Hydrogen is the new thing. There has been a lot of recent press regarding the potential of hydrogen to remove carbon from the energy equation and lead the way to a more sustainable world. This article aims to expound on this idea and how dairy farms can play a role in hydrogen production.
Manure and biogas
The decomposition of manure is a complex process that results in a variety of greenhouse gases (GHGs), notably methane, carbon dioxide and small amounts of nitrogen-containing compounds (Figure 1).
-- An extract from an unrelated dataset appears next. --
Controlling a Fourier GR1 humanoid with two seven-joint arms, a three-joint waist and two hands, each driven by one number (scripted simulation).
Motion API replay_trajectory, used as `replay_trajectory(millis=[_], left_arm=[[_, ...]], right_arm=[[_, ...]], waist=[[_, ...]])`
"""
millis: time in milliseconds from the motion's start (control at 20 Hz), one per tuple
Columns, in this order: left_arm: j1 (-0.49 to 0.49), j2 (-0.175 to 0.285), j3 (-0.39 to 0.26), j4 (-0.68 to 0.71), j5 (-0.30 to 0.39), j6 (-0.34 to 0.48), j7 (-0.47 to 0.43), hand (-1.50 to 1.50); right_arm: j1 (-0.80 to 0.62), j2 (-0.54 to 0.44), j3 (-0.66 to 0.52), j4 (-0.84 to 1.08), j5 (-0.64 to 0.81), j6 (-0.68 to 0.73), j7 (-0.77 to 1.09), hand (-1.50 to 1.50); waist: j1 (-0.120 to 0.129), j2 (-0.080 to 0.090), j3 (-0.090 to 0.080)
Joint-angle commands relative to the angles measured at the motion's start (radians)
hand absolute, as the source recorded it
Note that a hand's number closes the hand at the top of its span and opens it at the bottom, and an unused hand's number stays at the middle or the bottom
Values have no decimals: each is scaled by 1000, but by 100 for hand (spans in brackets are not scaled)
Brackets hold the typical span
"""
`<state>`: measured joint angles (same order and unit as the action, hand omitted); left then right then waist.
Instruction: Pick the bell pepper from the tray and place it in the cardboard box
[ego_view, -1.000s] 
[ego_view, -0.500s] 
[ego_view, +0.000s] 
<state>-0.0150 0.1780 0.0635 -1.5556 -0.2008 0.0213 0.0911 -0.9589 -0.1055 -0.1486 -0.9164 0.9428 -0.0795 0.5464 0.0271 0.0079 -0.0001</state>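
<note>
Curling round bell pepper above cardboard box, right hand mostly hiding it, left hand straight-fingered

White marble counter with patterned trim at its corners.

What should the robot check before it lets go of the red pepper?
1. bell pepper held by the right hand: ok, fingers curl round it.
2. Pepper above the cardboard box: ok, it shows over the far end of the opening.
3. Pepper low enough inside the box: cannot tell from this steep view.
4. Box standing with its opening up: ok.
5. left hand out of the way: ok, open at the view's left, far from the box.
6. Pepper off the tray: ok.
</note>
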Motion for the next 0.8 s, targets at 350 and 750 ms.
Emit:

An anaerobic digestion system optimizes for the production of methane, which is not only the fuel but also a potent GHG, thereby tackling two issues at the same time.
Biogas is surprisingly constant in composition across a variety of different industries, whether the source be animal waste, landfills or industrial waste (Table 1). Roughly half of the biogas is comprised of methane, while the other half consists of carbon dioxide. Typically, there is less than 1% hydrogen sulfide, which is partly responsible for the strong smell of manure.
As part of the anaerobic digestion system, raw biogas can be upgraded to renewable natural gas (RNG), which can be burned to produce electricity or heat, injected into a pipeline or used for transportation. According to the EPA, there are currently 343 anaerobic digesters as of January 2023 in operation in the U.S. As we see the trends in anaerobic digestion system deployment (Figure 2), we note that growth in recent years has been driven primarily by transportation and, secondarily, by use in pipelines.
The drivers for the growth between the years 2000 and 2013 have disappeared and new ones have appeared starting around 2017 but, although they appear to have stabilized, 85 are under construction, indicating a strong backlog.
Biogas and hydrogen
Although hydrogen is the most abundant element in the universe, on Earth it is almost never found by itself (except in certain geologic pockets). Typically, energy must be applied to release hydrogen from hydrogen-containing compounds, such as methane or water. When renewable energy is applied to break down water, hydrogen and oxygen are released. This hydrogen is called green hydrogen.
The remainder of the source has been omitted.